[What the exercise asks]
Starting with the first line and ending with the line that holds "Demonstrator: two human", repeat the material exactly.

[Supplied information]
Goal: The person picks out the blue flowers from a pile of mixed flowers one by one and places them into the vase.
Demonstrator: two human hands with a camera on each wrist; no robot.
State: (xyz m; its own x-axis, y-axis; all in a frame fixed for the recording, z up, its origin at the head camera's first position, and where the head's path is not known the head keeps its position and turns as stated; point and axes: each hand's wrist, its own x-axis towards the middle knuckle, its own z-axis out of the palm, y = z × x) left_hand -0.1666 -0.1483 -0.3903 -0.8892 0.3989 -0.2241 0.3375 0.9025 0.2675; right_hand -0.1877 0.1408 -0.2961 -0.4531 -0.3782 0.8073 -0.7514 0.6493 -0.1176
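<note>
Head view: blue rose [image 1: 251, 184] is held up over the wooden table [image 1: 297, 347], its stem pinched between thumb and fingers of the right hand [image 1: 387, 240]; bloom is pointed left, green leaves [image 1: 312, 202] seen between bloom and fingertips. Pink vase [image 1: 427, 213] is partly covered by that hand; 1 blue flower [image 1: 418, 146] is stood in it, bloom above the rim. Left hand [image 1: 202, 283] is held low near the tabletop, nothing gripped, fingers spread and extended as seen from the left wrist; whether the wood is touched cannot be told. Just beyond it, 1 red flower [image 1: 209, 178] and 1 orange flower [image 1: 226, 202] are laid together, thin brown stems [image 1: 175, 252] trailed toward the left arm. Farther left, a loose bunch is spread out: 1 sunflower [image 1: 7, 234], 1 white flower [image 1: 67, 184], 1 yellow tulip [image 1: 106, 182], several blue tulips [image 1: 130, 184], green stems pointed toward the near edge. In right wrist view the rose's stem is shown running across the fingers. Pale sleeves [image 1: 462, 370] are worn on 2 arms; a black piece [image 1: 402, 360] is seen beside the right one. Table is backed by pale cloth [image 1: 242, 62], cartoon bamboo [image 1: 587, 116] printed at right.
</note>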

[Expected output]
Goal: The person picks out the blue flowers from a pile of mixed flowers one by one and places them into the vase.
Demonstrator: two human hands with a camera on each wrist; no robot.

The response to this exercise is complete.